# Try it
The required output is the exact run of lines below that opens at the line with "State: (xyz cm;" and closes at the line with "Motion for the".
***** Input data
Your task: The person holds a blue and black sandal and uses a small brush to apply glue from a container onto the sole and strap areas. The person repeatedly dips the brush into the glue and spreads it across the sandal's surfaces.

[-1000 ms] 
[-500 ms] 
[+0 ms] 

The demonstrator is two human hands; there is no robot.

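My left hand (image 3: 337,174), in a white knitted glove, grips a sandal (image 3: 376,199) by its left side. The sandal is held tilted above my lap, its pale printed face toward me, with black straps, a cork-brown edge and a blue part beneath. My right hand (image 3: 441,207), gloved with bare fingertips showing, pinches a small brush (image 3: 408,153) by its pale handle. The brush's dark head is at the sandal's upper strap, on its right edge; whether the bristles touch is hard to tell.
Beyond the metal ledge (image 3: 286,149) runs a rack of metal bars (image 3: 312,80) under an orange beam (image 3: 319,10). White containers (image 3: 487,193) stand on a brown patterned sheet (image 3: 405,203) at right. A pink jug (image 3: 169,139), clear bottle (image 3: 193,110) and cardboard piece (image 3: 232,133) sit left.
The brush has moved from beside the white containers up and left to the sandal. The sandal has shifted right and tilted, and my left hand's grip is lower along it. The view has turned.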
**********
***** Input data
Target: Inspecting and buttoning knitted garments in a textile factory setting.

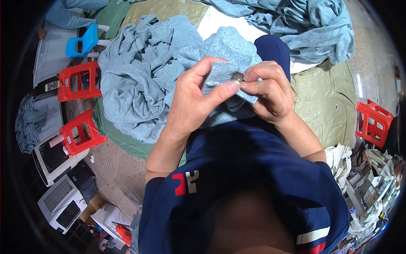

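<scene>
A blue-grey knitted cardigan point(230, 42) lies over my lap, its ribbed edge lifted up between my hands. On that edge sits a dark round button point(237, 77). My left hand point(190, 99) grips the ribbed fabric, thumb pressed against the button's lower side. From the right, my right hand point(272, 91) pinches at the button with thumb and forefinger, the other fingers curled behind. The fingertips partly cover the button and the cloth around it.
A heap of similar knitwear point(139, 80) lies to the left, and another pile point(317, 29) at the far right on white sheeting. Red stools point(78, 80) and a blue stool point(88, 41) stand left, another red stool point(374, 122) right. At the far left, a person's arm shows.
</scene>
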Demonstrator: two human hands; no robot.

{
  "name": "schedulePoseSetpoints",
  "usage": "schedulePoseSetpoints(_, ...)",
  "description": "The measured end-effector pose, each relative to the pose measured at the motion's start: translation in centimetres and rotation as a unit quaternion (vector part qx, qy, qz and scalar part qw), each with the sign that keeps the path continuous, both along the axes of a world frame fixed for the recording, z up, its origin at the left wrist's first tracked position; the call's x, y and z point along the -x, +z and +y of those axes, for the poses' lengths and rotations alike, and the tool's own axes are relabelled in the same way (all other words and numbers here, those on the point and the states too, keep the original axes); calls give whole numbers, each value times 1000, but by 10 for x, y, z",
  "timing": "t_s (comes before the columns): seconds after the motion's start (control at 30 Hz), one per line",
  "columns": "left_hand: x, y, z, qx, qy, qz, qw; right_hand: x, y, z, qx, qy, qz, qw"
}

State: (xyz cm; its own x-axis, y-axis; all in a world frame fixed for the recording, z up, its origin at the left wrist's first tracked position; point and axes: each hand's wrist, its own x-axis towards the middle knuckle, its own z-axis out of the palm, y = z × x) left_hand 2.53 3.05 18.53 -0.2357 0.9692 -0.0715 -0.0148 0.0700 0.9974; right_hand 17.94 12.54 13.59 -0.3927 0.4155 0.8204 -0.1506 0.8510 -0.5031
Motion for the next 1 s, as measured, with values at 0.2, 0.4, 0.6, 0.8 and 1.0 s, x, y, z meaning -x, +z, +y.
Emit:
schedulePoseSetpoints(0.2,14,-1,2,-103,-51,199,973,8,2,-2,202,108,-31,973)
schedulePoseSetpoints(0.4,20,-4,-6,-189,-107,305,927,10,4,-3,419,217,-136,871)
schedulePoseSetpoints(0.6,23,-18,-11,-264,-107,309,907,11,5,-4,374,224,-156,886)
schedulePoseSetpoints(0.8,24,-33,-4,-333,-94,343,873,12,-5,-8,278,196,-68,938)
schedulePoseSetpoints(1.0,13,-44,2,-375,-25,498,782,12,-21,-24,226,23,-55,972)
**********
# Solution to the problem
State: (xyz cm; its own x-axis, y-axis; all in a world frame fixed for the recording, z up, its origin at the left wrist's first tracked position; point and axes: each hand's wrist, its own x-axis towards the middle knuckle, its own z-axis out of the palm, y = z × x) left_hand 2.53 3.05 18.53 -0.2357 0.9692 -0.0715 -0.0148 0.0700 0.9974; right_hand 17.94 12.54 13.59 -0.3927 0.4155 0.8204 -0.1506 0.8510 -0.5031
Motion for the next 1 s, as measured, with values at 0.2, 0.4, 0.6, 0.8 and 1.0 s, x, y, z meaning -x, +z, +y.

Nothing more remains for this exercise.